L'officier reprend la parole pour ramener Bergier au problème de l'heure ; il lui dit :
— Nous y reviendrons sans doute. Pour l'instant, notre propos se borne à comprendre un drame, un crime peut-être... Vous avez dit qu'il faut laisser quelque chose au hasard, sinon le hasard se servira là où nous ne l'attendions pas. Vous avez peut-être raison, mais nous, nous ne pouvons pas nous permettre ce tri, nous ne pouvons rien laisser dans l'ombre...
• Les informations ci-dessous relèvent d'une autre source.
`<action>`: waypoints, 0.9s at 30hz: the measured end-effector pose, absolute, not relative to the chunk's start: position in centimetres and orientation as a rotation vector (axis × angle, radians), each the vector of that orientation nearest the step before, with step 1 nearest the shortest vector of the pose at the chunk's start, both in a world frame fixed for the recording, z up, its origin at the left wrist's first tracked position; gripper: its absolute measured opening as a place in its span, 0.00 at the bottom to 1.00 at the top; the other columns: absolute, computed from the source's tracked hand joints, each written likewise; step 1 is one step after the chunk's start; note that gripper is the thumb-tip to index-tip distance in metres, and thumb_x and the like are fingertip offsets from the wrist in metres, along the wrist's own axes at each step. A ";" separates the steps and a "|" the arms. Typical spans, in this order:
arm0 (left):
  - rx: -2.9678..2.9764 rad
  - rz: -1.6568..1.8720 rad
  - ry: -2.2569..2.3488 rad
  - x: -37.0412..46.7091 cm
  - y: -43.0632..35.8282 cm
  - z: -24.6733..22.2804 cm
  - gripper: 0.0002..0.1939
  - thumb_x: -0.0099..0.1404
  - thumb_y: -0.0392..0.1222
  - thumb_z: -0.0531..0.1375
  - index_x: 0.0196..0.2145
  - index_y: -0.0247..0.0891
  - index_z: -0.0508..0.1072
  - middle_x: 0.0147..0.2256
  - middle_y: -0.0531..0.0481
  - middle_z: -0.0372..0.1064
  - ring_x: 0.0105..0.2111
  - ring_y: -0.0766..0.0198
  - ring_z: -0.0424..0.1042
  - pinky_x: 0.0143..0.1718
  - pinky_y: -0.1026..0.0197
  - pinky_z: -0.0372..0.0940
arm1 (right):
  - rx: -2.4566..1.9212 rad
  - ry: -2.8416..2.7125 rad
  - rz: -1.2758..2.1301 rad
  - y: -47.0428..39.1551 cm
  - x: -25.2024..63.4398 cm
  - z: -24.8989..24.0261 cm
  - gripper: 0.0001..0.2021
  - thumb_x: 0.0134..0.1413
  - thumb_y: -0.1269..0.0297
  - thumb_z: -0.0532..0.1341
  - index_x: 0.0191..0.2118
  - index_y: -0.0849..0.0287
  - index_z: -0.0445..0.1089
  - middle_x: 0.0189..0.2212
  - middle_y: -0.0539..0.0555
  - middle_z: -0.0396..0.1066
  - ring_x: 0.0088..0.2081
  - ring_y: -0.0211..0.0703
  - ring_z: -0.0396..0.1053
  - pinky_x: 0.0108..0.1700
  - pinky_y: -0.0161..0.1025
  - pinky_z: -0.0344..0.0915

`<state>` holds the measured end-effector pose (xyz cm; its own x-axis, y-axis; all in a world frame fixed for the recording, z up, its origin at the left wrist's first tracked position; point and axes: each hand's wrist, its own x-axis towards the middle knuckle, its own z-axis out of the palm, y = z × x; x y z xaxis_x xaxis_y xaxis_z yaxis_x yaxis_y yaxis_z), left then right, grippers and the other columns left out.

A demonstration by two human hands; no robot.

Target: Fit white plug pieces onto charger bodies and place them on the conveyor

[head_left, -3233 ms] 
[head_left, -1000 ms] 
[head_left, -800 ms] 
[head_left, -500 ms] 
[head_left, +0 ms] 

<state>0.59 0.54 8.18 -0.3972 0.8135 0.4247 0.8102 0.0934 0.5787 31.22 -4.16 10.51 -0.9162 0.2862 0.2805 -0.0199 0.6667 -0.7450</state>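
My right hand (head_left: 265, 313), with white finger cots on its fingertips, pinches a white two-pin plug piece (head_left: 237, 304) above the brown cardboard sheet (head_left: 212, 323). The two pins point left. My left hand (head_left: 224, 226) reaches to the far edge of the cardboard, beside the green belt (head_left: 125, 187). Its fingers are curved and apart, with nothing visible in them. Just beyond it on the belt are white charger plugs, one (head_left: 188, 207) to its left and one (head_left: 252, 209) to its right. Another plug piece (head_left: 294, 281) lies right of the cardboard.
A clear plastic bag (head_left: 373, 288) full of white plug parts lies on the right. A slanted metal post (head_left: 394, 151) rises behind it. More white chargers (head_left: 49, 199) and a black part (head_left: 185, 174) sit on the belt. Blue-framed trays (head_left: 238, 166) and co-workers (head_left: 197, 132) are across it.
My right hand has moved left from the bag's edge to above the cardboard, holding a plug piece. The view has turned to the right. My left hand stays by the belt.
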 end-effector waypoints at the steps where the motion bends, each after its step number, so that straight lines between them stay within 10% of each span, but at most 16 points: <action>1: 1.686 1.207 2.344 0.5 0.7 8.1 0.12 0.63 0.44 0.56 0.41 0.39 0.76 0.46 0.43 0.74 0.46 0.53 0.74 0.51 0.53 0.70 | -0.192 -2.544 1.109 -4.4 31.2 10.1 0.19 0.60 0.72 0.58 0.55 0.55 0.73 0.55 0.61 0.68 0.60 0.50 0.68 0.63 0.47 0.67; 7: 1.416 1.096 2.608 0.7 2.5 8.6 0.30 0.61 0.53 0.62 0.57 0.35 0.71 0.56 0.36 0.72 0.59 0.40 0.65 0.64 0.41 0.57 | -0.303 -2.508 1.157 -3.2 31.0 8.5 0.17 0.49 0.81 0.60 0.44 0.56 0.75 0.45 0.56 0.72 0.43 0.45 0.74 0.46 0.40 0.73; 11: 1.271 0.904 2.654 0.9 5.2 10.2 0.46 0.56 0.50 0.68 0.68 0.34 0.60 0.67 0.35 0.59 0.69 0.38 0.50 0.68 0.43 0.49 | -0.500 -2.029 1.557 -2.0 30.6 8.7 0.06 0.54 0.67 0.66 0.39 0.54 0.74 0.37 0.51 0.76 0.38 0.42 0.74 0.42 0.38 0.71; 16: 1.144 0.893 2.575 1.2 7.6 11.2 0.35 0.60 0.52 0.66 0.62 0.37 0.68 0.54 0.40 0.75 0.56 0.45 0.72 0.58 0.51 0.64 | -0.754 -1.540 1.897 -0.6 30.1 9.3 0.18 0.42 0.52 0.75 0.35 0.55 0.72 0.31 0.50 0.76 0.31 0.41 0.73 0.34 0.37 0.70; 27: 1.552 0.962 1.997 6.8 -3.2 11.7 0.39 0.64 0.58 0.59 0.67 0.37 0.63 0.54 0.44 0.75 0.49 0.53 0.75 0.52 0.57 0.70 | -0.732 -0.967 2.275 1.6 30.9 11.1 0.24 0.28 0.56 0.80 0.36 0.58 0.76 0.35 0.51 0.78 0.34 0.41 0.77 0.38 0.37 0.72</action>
— Finalement, votre problème n'est pas simple. Vous cherchez un coupable impossible. Vous lui reprochez trois meurtres, il faut qu'il ait un mobile pour chacune des victimes. Il faut qu'il ait perpétré son forfait sur les trois personnes réunies au même endroit et au même moment ; qu'il l’ait fait avec la même arme, ici le cyanure...
— Disons deux meurtres prémédités, car on peut raisonnablement considérer la mort de la femme de service comme un accident. Elle fut peut-être simplement un témoin gênant qu'il a fallu éliminer. Pour vos deux collaborateurs, leur seul point commun était leur appartenance à votre équipe. Quand on y réfléchit, cela nous laisse deux ou trois coupables possibles ; nos investigations conduisent à deux ou trois noms, pas d'avantage pour l'instant.
— Dont le mien ?
— Oui, mais ne vous vexez pas ; c'est la routine, monsieur le professeur !
— Non, bien entendu, il faut bien commencer par formuler une hypothèse de départ…
— Je retrouve là le scientifique !
— Comment analysez-vous la situation dans cette hypothèse ?
— Nous pouvons par exemple considérer deux cas :
…Premier cas : On tue Dudos, et on élimine madame Vasset et monsieur Lapierre qui sont des témoins gênants. Qui seraient alors le ou les assassins ?
Bergier enchaîne sur le propos de l’officier ; il dit :
— Deuxième cas : On tue Lapierre, et on élimine madame Vasset et monsieur Dudos qui sont alors des témoins gênants. Quels seraient le ou les coupables ?
— Dans chacune de ces situations, on ne retrouve plus que deux coupables possibles. Mais, une seule personne figure dans les deux cas, associée à un deuxième nom, différent chaque fois. On peut vous faire figurer dans les deux configurations.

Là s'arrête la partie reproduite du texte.